## EXERCISE DESCRIPTION:
Range to reproduce from the entries below: the line with "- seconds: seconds", the line with "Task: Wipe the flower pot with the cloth", and every line in between. Give them exactly and give nothing else.

## THE DATA:
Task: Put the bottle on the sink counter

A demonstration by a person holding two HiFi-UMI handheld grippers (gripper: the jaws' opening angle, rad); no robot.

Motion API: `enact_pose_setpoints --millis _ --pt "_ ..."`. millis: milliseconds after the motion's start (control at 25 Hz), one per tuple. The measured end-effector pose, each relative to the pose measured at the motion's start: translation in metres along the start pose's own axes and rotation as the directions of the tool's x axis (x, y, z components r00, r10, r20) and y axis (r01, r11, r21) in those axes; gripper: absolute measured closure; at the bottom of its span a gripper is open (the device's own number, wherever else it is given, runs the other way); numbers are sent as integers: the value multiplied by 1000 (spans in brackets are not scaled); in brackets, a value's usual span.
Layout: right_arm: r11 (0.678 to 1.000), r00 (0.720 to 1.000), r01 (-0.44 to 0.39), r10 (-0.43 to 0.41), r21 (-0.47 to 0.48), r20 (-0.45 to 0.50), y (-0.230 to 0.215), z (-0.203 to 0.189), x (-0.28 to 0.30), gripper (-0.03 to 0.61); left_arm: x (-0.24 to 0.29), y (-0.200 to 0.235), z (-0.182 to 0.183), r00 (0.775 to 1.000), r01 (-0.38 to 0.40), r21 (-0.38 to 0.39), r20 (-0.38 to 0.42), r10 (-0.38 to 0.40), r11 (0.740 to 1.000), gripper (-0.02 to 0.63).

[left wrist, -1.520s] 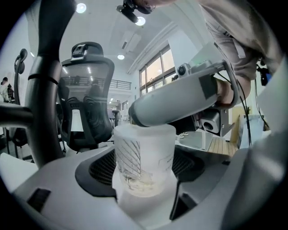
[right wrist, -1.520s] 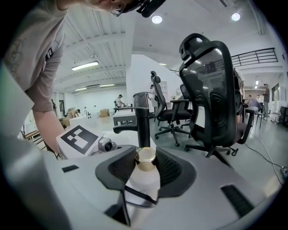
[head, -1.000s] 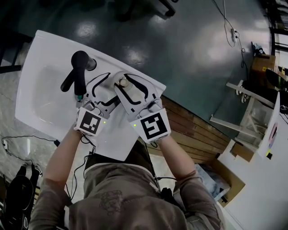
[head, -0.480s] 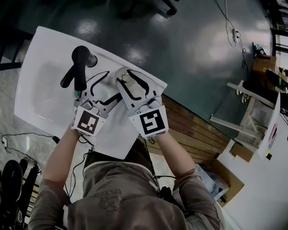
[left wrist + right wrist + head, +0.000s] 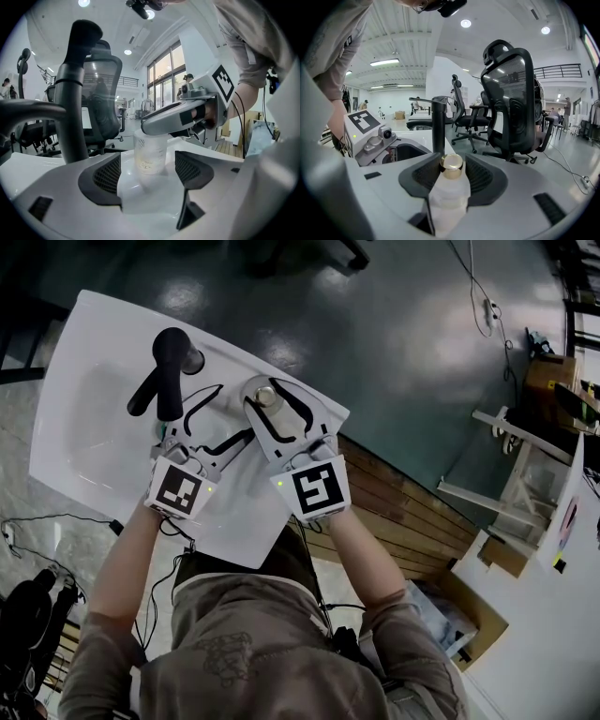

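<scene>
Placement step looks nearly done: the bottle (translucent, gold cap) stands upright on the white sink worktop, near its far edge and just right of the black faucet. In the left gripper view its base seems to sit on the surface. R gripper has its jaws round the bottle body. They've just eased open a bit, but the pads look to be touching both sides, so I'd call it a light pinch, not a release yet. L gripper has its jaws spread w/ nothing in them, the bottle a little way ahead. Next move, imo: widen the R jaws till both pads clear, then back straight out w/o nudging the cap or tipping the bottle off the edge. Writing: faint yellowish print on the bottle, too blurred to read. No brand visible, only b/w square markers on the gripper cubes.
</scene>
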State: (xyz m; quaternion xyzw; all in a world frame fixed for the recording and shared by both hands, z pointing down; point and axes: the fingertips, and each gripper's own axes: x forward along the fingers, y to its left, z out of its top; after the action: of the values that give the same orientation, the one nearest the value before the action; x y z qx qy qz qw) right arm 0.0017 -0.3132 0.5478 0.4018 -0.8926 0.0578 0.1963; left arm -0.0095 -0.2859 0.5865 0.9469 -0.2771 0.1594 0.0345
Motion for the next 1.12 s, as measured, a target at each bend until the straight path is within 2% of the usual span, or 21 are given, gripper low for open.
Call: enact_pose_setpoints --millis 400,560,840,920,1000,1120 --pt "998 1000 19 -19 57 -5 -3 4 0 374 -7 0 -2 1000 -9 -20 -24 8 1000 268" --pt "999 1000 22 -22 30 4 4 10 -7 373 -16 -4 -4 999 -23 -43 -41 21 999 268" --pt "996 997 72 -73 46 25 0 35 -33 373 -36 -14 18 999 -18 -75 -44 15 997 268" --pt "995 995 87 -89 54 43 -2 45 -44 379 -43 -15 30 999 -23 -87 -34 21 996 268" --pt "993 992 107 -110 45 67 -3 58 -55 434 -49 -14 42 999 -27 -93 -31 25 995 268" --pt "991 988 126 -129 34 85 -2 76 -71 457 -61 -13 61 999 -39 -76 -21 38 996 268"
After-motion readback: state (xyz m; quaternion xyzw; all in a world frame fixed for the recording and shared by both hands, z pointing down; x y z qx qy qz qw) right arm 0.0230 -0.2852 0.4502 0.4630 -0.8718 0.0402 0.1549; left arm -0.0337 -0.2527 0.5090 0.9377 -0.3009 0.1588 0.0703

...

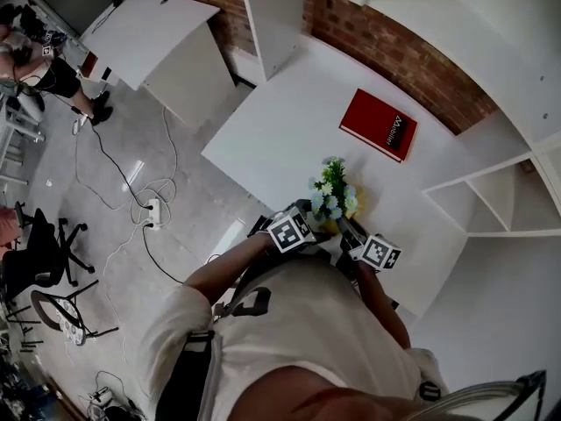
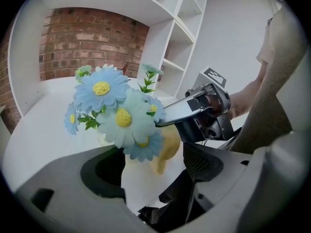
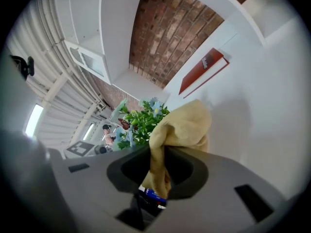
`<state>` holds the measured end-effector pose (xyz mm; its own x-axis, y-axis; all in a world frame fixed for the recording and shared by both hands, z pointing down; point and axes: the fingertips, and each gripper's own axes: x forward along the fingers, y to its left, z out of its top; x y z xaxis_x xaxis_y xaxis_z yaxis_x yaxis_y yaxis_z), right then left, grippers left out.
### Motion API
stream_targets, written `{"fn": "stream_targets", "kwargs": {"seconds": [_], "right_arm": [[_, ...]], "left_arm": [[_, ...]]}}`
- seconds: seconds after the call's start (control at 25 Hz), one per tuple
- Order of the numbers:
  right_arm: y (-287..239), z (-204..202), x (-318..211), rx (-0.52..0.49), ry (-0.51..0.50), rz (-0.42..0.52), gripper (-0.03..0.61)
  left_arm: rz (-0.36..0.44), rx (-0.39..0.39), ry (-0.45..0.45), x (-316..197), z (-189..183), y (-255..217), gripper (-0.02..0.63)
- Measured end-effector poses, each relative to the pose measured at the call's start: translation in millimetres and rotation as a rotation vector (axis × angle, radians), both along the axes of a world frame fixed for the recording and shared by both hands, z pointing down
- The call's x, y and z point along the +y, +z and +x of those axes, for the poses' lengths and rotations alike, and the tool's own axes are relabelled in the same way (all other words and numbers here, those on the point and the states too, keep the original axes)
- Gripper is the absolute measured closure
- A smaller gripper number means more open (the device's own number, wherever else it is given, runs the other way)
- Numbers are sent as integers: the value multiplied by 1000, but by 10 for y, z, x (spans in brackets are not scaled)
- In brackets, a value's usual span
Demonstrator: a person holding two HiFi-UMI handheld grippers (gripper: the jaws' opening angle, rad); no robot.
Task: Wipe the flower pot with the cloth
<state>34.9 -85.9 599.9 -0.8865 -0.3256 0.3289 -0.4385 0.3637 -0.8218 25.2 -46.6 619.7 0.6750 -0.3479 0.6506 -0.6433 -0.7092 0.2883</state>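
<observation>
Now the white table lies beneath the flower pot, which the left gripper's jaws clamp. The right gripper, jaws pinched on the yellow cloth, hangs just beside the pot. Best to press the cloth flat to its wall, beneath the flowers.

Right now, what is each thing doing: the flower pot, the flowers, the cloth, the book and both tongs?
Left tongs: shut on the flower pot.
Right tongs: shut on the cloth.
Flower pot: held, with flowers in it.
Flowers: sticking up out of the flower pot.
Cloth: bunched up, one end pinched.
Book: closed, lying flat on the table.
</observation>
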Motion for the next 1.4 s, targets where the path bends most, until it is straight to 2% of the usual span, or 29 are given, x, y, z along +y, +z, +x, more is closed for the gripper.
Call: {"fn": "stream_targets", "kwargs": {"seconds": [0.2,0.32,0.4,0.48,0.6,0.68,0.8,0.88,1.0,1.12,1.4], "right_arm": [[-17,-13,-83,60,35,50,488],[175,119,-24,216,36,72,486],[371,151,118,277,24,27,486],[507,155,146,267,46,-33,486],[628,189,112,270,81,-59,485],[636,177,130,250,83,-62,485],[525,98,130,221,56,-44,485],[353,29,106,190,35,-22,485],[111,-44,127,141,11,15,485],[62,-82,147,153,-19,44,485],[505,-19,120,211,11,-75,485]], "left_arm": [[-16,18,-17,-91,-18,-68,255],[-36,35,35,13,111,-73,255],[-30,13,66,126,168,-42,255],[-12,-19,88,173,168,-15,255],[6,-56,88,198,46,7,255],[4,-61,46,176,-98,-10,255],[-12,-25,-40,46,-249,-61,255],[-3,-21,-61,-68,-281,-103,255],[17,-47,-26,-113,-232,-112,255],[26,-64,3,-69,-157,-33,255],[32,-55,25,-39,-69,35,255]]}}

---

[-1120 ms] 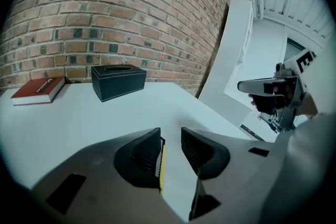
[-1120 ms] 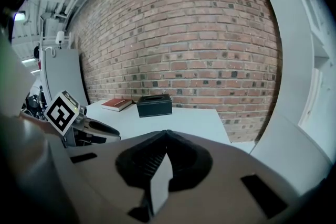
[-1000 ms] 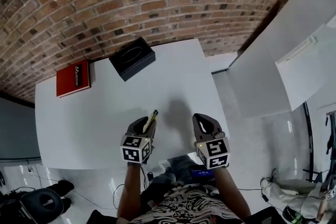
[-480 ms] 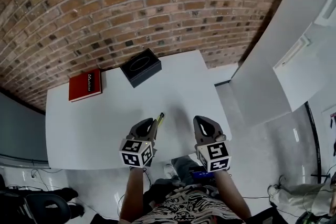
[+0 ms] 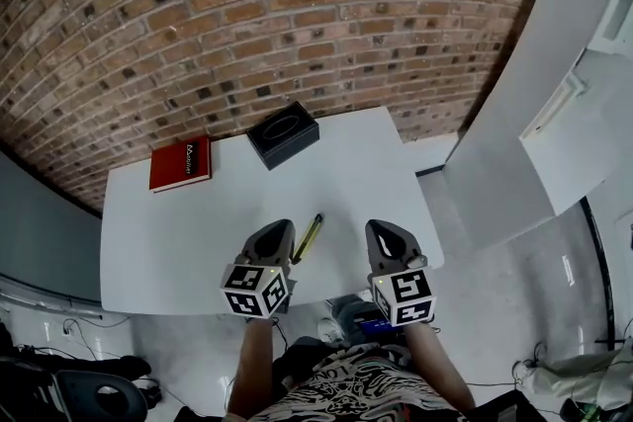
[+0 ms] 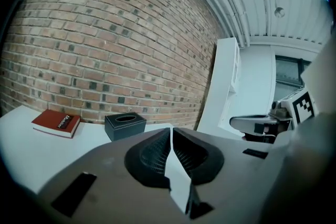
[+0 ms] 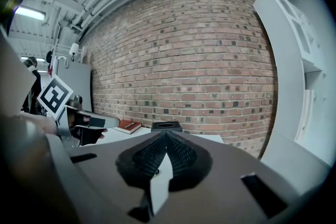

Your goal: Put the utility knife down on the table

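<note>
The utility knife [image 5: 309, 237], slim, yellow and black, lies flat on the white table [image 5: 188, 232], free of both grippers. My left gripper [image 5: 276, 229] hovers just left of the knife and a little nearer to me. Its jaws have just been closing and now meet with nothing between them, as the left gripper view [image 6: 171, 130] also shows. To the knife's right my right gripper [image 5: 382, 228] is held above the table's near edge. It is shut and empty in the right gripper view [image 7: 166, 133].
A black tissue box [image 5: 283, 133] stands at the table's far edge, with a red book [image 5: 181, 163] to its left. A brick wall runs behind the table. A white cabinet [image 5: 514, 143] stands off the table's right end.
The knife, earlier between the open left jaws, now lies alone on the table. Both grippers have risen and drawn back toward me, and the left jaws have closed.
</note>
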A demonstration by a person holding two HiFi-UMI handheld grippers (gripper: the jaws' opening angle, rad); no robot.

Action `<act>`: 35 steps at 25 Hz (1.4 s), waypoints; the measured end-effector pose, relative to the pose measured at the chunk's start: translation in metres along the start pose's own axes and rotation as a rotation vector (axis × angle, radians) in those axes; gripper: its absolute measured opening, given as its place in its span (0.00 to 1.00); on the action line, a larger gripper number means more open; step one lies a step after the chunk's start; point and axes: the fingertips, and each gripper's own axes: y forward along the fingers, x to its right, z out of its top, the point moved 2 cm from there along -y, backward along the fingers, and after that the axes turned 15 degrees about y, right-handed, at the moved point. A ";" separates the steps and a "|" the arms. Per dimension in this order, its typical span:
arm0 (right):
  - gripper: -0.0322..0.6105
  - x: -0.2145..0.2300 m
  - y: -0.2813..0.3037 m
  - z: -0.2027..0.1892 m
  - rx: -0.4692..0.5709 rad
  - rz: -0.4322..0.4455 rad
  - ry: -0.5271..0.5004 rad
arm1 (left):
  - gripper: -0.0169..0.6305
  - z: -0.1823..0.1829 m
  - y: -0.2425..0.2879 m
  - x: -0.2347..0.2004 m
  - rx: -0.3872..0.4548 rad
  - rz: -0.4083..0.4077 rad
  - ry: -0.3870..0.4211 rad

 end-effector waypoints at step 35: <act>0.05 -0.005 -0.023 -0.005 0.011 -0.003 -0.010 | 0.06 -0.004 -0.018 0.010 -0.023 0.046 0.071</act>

## SOLUTION TO THE EXERCISE:
- seconds: seconds after the call's start (control at 25 Hz), one per tuple
- Order of the numbers:
  right_arm: y (-287..239), z (-204..202), x (-318..211), rx (-0.52..0.49), ry (-0.51..0.50), rz (-0.42..0.52), gripper (-0.03..0.61)
  left_arm: rz (-0.36..0.44), rx (-0.39..0.39), ry (-0.45..0.45), x (-316..197), z (-189..183), y (-255..217), gripper (-0.02..0.63)
- Measured end-effector poses, each relative to the pose measured at the call's start: translation in millimetres and rotation as a rotation vector (axis × angle, radians), both along the axes of a world frame fixed for the recording and shared by both hands, z pointing down
- The call's x, y and z point along the +y, +z and +x of those axes, for the poses' lengths and rotations alike, and the tool's own axes are relabelled in the same way (all other words and numbers here, those on the point and the states too, keep the original axes)
- Gripper is the absolute measured closure
- A smaller gripper number means more open (the device's own number, wherever else it is given, runs the other way)
- Numbers are sent as integers: the value multiplied by 1000, but by 10 for y, z, x (spans in brackets are not scaled)
- In brackets, a value's usual span
Demonstrator: a person holding two HiFi-UMI handheld grippers (gripper: the jaws' opening angle, rad); no robot.
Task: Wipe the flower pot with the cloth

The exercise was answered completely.